§ What you are asked to do
A faithful copy of the data, pictures omitted, is the required answer.

§ Collected material
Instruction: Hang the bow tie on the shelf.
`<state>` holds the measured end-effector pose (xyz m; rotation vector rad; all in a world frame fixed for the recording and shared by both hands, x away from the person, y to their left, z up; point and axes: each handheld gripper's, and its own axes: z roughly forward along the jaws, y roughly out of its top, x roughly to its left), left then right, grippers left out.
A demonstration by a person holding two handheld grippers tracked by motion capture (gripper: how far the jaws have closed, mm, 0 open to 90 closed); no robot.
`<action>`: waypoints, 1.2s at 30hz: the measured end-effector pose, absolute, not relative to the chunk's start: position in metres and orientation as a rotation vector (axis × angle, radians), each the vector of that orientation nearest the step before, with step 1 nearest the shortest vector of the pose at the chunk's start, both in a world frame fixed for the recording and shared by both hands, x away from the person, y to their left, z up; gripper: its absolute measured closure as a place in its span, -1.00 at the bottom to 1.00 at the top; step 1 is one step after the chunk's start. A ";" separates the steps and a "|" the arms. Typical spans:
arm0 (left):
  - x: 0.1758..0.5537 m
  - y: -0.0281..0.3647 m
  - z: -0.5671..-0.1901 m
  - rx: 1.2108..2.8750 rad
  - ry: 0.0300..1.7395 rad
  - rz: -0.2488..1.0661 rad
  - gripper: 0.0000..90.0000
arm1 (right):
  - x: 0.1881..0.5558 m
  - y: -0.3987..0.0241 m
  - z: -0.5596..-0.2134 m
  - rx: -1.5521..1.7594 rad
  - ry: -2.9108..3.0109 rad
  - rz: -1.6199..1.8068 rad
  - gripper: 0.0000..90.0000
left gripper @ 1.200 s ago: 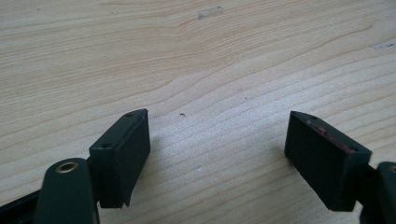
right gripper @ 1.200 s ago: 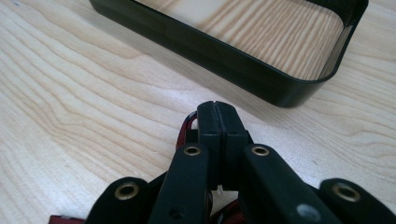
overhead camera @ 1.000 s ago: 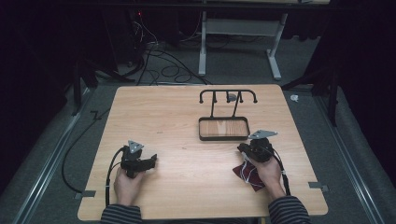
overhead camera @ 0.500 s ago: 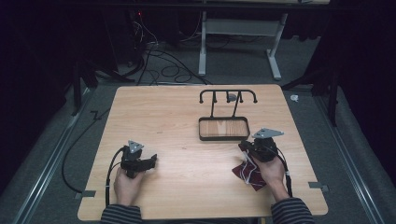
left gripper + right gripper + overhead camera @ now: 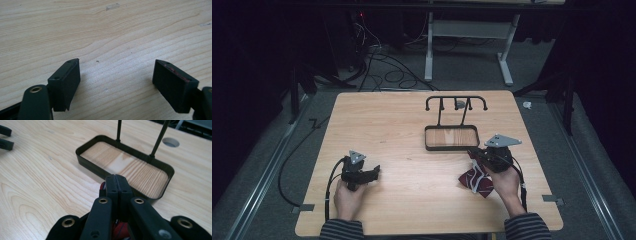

§ Answer box
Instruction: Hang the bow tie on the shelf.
`<state>` holds the measured end-effector pose (xyz m; rotation vector rad; all in a world frame fixed for the recording and shared by both hands, x away from the person, y to their left, z up; point and axes: each handheld gripper's, and its own axes: z roughly forward along the jaws, y roughly out of its top, x roughly to its left), left then right, grippers left out.
A demonstration by a person holding two handheld grippers tracked by motion capture (gripper: how far the jaws have closed, mm, 0 open to 90 closed); no robot.
`<action>`: waypoints, 1.2s at 30hz: the measured end-effector pose, absolute, not relative to the chunk's start: position in metres and orientation as a rotation vector (axis × angle, radians), each the vector of that orientation nearest the step before, with step 1 nearest the shortest vector of the pose at the chunk's start, both in a world frame fixed for the recording and shared by both hands, x away from the person, y to their left, z up; gripper: its absolute measured closure as a place in its span, -1.00 at the bottom to 1.00 at the top; step 1 is one step after the chunk's start. A ";" separates the steps and a "|" the arms. Typical spans:
arm0 (left):
  - x: 0.1758..0.5537 m
  - y: -0.0281..0.3647 m
  - z: -0.5671..-0.1901 m
  - rx: 1.2108..2.8750 rad
  - ry: 0.0300..1.7395 rad
  - rz: -0.2488..1.0661 rad
  - gripper: 0.0000..90.0000
arm1 (right):
  - x: 0.1881..0.5558 m
  - y: -0.3987..0.0241 m
  - z: -0.5596..-0.2134 m
  - rx: -1.5521..1.7594 rad
  - ry: -2.9108..3.0109 rad
  - rz: -1.6199..1.8068 rad
  - gripper: 0.0000..90.0000
left gripper @ 1.200 s ago: 
right gripper @ 1.200 s ago: 
overhead camera @ 1.000 s ago: 
overhead camera @ 0.500 s ago: 
left gripper + right gripper + overhead camera @ now: 

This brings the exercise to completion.